Niko's Project Corner

Nowadays encryption is standard practice on web when data is in transition, and there are even a few services which offer client-side encryption and thus are truly end-to-end. Nevertheless for some reason they all require you to create and account by providing your email and password, although this is not strictly necessary for storing and sharing data. In this system the document id, encryption key and HMAC key are generated ad-hoc on the client and only minimal necessary information is revealed to the server. A live demo should be available at noknowledgenotes.nikonyrh.org.

The service is based on well understood and examined AES and SHA-256 security primitives, but the idea can be implemented by using any other encryption and hashing algorithms. A public-key encryption algorithm would be an appealing choice but here a symmetric algorithm was used for simplicity. The server is implemented in PHP and is only a bit over 200 lines long. The provided client is considerably more complex at 600 lines of code (HTML + JavaScript), excluding 3rd party libraries (jQuery, CryptoJS).

The client's hash function is H(a,b,c) = SHA-256(a || SHA-256(a || b || salt) || c) where "a" is the hash output's name such as key_enc, "b" is the username and "c" is the password. In total there are two cryptographic key (AES and HMAC) and a "write token" derived from the username and password, and the document id is derived from just the encryption key. These relationships are shown in Figure 1.

Figure 1: Two steps of key and id derivations from the username and password. A SHA-256 construct is used as a one-way function.
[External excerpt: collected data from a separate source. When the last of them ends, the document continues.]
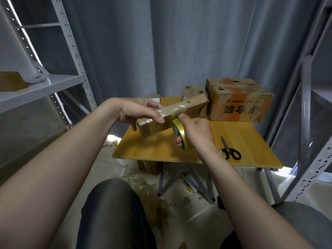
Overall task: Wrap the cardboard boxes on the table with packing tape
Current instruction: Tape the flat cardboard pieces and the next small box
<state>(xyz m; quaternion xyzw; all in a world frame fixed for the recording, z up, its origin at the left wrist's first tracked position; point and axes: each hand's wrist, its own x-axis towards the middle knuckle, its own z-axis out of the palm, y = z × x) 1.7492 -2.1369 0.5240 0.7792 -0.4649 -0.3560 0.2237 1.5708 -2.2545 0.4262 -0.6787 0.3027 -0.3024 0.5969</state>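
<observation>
The left hand (pixel 139 112) gripped the flat brown cardboard box (pixel 172 115) above the yellow wooden worktop (pixel 239 141)—right-hand fingers (pixel 183 118) curled around the yellow packing-tape roll (pixel 181 135)—where slack tape risked wrinkling.

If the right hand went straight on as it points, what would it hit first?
Probably the slim box held by the left hand; the right hand, gripping the tape roll, points at its edge.

free: table (pixel 152 150) front-left | obstacles: scissors (pixel 230 152) front-right; large box (pixel 237 105) far-right corner
</observation>
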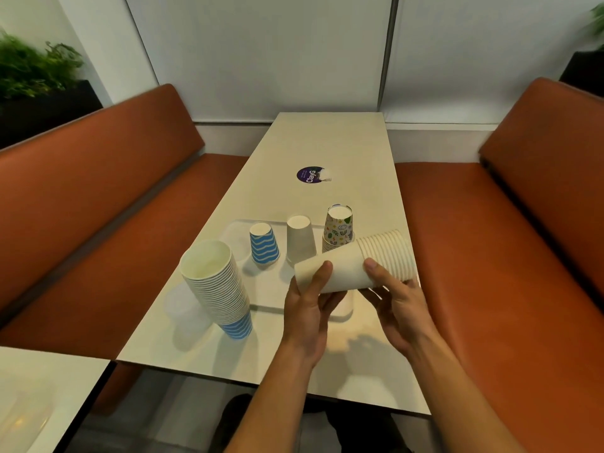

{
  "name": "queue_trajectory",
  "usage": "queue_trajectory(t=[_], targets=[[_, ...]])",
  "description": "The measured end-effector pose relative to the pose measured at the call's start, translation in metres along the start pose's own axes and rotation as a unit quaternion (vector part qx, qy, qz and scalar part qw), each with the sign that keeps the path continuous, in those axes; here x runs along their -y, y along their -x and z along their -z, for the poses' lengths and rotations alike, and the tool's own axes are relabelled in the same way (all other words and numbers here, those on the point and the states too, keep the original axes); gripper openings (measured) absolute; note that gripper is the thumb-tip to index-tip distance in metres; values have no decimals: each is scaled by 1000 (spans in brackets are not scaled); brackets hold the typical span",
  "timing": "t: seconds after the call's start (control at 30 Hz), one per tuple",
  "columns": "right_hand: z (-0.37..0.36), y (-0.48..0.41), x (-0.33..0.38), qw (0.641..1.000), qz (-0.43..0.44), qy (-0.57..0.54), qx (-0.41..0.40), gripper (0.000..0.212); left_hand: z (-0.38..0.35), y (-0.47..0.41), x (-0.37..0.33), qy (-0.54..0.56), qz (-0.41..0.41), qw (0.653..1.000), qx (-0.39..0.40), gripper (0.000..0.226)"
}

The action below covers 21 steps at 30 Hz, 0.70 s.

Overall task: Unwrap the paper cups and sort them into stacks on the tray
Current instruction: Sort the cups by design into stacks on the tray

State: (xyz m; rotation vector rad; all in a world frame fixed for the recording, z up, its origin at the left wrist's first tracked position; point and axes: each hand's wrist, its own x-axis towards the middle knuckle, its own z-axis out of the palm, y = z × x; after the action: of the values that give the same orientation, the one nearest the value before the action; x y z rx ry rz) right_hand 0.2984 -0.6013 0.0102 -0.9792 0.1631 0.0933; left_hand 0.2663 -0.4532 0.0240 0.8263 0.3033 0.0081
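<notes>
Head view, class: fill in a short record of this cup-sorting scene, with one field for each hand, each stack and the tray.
left hand: grips the base end of the plain white stack
right hand: supports the same stack near its rims
plain white stack: held sideways above the tray
tray: clear, on the table
stacks on tray: blue wavy, plain, patterned, all upside down
tall stack: upright, beside the tray
</notes>
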Motion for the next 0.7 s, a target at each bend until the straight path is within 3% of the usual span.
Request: queue_trajectory(t=[0.2, 0.37, 0.47, 0.7], targets=[[16, 1, 23, 967, 41, 251, 17, 114, 15, -10, -11, -94, -35, 995, -10, 69], [15, 4, 54, 899, 26, 418, 131, 84, 16, -14, -18, -142, -30, 989, -19, 95], [15, 0, 57, 907, -4, 396, 143, 67, 13, -15, -17, -106, -30, 994, -12, 84], [16, -1, 28, 938, 36, 332, 96, 65, -3, -18, -17, -142, -35, 989, 15, 48]])
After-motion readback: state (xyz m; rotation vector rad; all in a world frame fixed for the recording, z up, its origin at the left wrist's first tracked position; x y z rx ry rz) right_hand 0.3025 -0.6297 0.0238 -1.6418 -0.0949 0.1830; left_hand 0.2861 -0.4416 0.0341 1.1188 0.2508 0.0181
Only a minimum necessary subset of keys is revealed to other parties such as the server or in a read-only link.

Only the document creator should know the username, password and HMAC key. Server only needs to know the document id and the associated "write token". For someone else to have a read-only access he only needs to know the AES key, from which he/she can derive the document id. Write token is used for the server to check for write permission when the document is being updated but it has no cryptographic purpose. HMAC key prevents the server submitting arbitrary content when a document is requested. Only the person who knows this key can verify content validity and calculate a new hash for new content. Malicious server can only either delete the document or provide an older version but all other tampering would be immediately noticed. Even if the server did not check the write token validity when the document is updated by a 3rd party, the alteration would be noticed because it wouldn't have a correct HMAC key stored alongside with it.
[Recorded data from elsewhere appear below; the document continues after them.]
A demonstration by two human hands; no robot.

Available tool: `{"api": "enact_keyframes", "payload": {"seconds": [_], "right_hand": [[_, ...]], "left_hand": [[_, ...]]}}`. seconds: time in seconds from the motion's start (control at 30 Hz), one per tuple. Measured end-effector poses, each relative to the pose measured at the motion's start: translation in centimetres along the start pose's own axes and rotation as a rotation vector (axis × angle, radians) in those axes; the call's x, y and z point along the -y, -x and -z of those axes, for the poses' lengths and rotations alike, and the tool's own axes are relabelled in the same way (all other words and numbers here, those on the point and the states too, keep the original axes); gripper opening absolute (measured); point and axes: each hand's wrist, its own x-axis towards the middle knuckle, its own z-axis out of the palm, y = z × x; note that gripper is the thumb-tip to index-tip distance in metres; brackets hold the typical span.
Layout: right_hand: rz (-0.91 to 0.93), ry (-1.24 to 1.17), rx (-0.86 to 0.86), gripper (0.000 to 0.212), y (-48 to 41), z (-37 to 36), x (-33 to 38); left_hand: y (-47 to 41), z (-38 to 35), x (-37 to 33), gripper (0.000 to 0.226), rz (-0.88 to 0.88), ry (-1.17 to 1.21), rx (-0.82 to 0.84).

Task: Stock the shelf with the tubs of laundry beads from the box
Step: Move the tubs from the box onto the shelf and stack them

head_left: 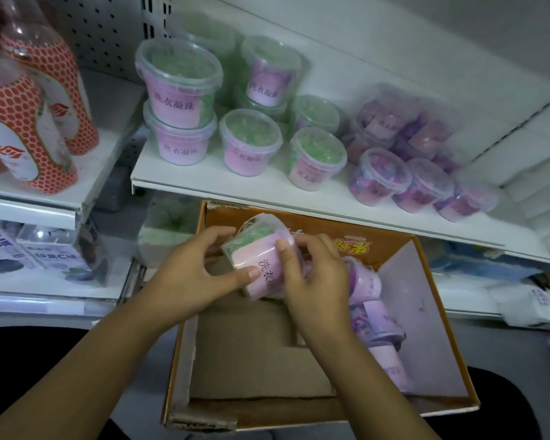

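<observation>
Both hands hold one tub of green laundry beads [261,249] with a pink label, tilted on its side over the cardboard box [438,312]. My left hand [191,271] grips its base end, thumb across the label. My right hand [311,274] grips its lid end from the right. Several purple-bead tubs [378,315] lie along the box's right side. On the white shelf [204,182] stand several green-bead tubs [250,141], some stacked [178,81], and several purple-bead tubs [381,176] to their right.
Red-patterned bottles [35,100] stand on the neighbouring shelf at left. Boxed goods [45,252] sit on the lower left shelf and white packs [534,300] on the lower right shelf. The box's left half shows bare cardboard [251,354]. The shelf front has free room.
</observation>
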Motion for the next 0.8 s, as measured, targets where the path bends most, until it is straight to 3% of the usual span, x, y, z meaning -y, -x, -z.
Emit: {"api": "enact_keyframes", "payload": {"seconds": [0.23,0.33,0.47,0.63,0.8], "right_hand": [[0.075,-0.107,0.031,0.022,-2.8,2.5,1.8],[0.094,-0.162,0.116,0.024,-3.7,3.0,2.6],[-0.086,-0.288,0.276,0.052,-5.3,4.1,3.2],[-0.162,-0.169,0.578,0.086,-8.8,6.8,3.2],[-0.176,-0.051,0.792,0.097,-12.7,8.5,3.4]], "left_hand": [[-1.8,-0.1,-1.4,0.058,0.073,0.513,0.087],[-2.2,0.4,-1.4,0.07,0.085,0.651,0.092],[-3.1,0.5,-2.1,0.075,0.056,0.746,0.108],[-4.3,0.7,-2.7,0.072,0.016,0.777,0.173],[-6.1,0.7,-3.5,0.074,-0.011,0.766,0.258]]}}
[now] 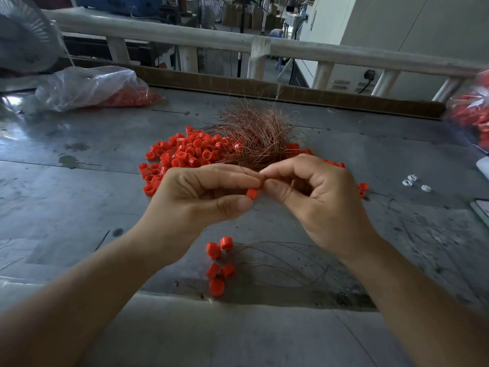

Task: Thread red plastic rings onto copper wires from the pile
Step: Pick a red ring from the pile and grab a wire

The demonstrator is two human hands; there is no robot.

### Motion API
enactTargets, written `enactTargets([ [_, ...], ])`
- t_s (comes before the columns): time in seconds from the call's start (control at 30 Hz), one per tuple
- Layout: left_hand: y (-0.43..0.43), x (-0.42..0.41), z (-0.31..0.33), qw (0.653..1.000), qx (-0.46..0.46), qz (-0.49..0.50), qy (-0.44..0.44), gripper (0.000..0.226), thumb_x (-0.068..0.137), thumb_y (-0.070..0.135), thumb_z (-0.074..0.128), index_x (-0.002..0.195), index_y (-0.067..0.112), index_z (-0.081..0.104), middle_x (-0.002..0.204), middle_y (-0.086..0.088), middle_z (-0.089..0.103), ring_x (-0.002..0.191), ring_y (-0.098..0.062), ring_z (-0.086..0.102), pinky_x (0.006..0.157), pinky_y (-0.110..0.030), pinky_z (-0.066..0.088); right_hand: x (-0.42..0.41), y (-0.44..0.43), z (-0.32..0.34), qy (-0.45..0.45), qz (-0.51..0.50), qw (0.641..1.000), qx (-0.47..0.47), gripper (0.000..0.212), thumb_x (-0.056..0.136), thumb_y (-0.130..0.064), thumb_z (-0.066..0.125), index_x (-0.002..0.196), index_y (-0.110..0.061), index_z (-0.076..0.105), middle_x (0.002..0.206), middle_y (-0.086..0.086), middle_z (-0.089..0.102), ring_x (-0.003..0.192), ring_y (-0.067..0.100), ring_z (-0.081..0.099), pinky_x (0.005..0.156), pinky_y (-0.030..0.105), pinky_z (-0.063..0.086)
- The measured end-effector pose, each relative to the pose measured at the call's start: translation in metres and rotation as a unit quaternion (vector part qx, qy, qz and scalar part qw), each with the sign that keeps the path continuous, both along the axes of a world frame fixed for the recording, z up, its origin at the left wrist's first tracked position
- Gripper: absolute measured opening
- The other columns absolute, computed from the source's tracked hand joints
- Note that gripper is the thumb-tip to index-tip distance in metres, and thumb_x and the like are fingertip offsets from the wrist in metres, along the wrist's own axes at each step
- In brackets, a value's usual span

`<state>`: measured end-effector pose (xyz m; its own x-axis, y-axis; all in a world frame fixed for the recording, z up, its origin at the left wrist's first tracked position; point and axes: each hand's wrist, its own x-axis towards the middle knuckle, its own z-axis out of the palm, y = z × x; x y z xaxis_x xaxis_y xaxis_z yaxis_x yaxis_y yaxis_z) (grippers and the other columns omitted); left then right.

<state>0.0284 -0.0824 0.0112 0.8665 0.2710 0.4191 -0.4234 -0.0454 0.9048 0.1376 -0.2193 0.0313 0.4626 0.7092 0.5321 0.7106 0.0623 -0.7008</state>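
A heap of red plastic rings [182, 152] lies on the grey table [79, 197], with a tangle of copper wires [258, 131] resting on its right side. My left hand [201, 200] pinches one red ring [252, 193] between thumb and forefinger. My right hand [315, 200] meets it fingertip to fingertip, thumb and forefinger pinched together at the ring; the thin wire between them is barely visible. Near the table's front edge lie several rings on wires [219, 263], their copper strands [285, 260] trailing to the right.
A clear plastic bag of red rings [105, 88] lies at the back left beside a white fan [23, 35]. Another bag of rings [473, 115] sits at the right edge. A few small white pieces [415, 181] lie to the right. A railing [238, 43] runs behind the table.
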Motion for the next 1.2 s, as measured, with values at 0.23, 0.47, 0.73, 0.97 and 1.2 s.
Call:
enactTargets([
  [0.23,0.005,0.0,0.001,0.998,-0.029,0.049,0.03,0.032,0.056,0.026,0.083,0.086,0.02,0.076,0.092,0.003,0.072,0.086,-0.012,0.067,0.073,-0.018,0.053,0.005,-0.001,-0.002,-0.024,-0.03,0.999,-0.032,0.015,0.081,-0.011,0.065,0.077,-0.025,0.061,0.073,-0.012,0.059,0.068,0.001,0.054,0.061,0.009,0.04],
  [0.47,-0.003,0.002,0.002,0.997,-0.051,0.044,0.042,0.024,0.061,0.017,0.069,0.083,0.015,0.075,0.088,0.002,0.073,0.074,-0.01,0.069,0.063,-0.016,0.051,0.005,-0.001,-0.001,-0.056,-0.042,0.997,-0.014,0.011,0.078,-0.016,0.063,0.076,-0.026,0.059,0.072,-0.012,0.057,0.067,0.002,0.053,0.061,0.008,0.039],
  [0.73,-0.006,0.002,0.002,0.991,0.009,0.107,0.085,0.03,0.055,0.01,0.066,0.084,0.017,0.066,0.07,0.007,0.068,0.065,-0.004,0.061,0.061,-0.014,0.051,0.006,-0.003,0.003,-0.048,-0.04,0.998,0.009,0.015,0.083,-0.015,0.056,0.075,-0.027,0.054,0.07,-0.017,0.052,0.065,-0.005,0.051,0.06,0.006,0.037],
  [0.97,-0.007,0.002,0.003,0.991,0.011,0.106,0.085,0.025,0.051,0.01,0.068,0.076,0.011,0.064,0.071,0.002,0.069,0.067,-0.013,0.064,0.064,-0.023,0.057,0.0,-0.003,0.002,-0.065,-0.02,0.998,0.002,0.009,0.081,-0.011,0.058,0.075,-0.019,0.057,0.068,-0.015,0.052,0.063,-0.003,0.05,0.058,0.005,0.035],
  [1.2,-0.01,0.003,0.005,0.992,0.01,0.099,0.078,0.028,0.05,0.013,0.07,0.077,0.008,0.064,0.07,-0.001,0.07,0.062,-0.011,0.066,0.058,-0.019,0.054,-0.001,-0.002,0.0,-0.075,-0.01,0.997,-0.01,0.012,0.08,-0.011,0.059,0.075,-0.021,0.057,0.069,-0.016,0.052,0.063,-0.003,0.049,0.057,0.005,0.035],
])
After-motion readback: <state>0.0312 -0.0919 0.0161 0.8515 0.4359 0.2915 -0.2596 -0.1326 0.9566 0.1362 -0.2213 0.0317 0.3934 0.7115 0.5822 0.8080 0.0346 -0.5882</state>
If AES and HMAC keys would be derived from the write token then a read-write access could be easily given without revealing the username and password. This tweak wouldn't require any modifications to the server or the protocol as all this happens on the client side.

Storing the data is fairly trivial, and it can be seen at Figure 2. Plain-text content is first compressed with LZW, then encrypted with 256-bit AES, then HMAC and other metadata such as date are attached and then it is converted into a JSON string. Compression produces a UTF-16 string but AES produces base64-encoded ciphertext so the final JSON has only ASCII characters. The client stores all past HMAC hashes and dates in the document's metadata, but optionally it could store all past versions as well. This wouldn't inflate the final filesize that much because of the compression step.
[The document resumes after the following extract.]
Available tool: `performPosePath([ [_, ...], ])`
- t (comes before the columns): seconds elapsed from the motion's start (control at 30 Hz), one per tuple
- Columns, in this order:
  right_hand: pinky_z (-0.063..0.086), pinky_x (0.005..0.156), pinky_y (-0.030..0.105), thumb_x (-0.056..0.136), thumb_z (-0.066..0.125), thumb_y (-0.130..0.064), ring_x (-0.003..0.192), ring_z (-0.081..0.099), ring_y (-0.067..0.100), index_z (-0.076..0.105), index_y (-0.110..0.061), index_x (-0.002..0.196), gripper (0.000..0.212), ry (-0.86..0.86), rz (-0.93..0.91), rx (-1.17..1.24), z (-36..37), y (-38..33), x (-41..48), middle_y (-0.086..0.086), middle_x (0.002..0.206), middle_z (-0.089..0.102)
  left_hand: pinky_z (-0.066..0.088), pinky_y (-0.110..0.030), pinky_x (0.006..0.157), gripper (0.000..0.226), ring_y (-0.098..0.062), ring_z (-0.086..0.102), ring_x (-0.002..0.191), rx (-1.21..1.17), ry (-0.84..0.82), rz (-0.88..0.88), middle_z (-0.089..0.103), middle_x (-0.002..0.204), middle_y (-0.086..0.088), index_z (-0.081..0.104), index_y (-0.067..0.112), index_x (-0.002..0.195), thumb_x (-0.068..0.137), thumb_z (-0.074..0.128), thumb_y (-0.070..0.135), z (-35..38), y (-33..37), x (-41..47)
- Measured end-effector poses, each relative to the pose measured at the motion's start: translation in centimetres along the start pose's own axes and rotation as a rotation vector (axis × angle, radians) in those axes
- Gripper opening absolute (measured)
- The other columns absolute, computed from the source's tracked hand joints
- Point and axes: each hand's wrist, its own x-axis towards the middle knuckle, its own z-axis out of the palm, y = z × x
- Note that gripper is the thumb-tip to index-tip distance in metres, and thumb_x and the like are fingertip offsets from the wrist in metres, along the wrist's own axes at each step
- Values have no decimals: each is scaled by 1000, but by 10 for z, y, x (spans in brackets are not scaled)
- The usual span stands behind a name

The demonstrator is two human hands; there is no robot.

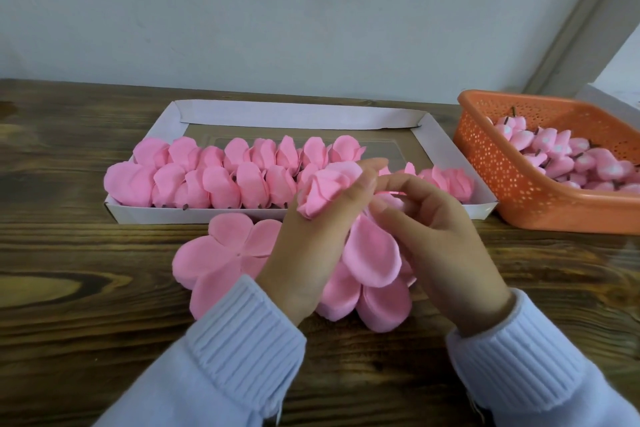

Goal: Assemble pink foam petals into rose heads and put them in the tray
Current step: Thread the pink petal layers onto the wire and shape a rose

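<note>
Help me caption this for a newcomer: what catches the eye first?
At centre, the left hand grips a half-made pink foam rose head while the right hand pinches its petals, above flat pink foam petal sheets. Behind, a white cardboard tray holds rows of finished rose heads; an orange perforated plastic basket sits right.

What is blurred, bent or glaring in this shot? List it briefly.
Head view: soft even light, no glare; faint shadows under the loose petals on the table; the wide lens skews the tray and basket; the sleeves look soft; the rose head between left hand and right hand reads flat pink, edges merging.
</note>
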Motion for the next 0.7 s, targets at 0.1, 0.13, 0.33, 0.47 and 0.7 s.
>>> performPosePath([
  [0.1,51,61,16,82,69,2,69,67,6,66,-14,90,18,79,-197,-95,4,-1,-2,-6,76,73,42,-51,104,49,-24,62,115,60,33,28,70,116,-8,68,19,115,74,64,45,1,-1,0],
  [0.13,51,60,16,81,69,4,68,68,5,64,-14,91,21,100,-226,-83,4,-2,-3,-5,75,73,43,-52,104,42,-24,62,115,75,40,47,70,116,-8,69,21,112,76,64,42,2,-1,1],
  [0.33,54,61,30,81,69,-7,67,66,18,66,-15,83,9,237,-393,-226,3,1,-3,7,76,70,47,-41,102,27,-12,65,109,138,45,70,73,109,5,70,27,108,81,64,32,1,-4,-1],
  [0.47,54,60,28,82,70,-10,65,66,18,67,-13,83,4,300,-460,-322,0,2,-4,1,71,69,50,-39,99,34,-15,65,109,178,42,83,72,113,3,67,20,114,82,62,30,3,-5,-1],
  [0.7,43,60,9,82,66,-7,63,59,-1,60,-15,80,10,290,-571,-405,5,2,-5,-12,73,63,48,-50,99,48,-30,64,110,20,98,-6,69,110,-18,70,16,102,66,70,49,3,-3,-1],
])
When the document is being stored on the server, server checks that the request embeds a write token and it has to match to the token which is stored within the server's version of the document. This step enables easy read-only sharing of documents.

Figure 2: Data storage pipeline has steps: compression, encryption, HMAC and JSON generation.

Document loading works by simply applying those steps in the reverse order. First a document is requested from the server based on its id and the response's JSON is decoded into a JavaScript object. Document's HMAC is calculated and it is confirmed to match the hash which is stored in the response. If they match then contents are decrypted and uncompressed.

Read-only sharing is achieved by delivering the symmetric AES encryption key to the desired party, from that he can derive the document's id. He is able to retrieve the ciphertext from the server and decrypt it, but its HMAC cannot be confirmed unless the HMAC key is also revealed or if the current hash value is delivered alongside with the AES key.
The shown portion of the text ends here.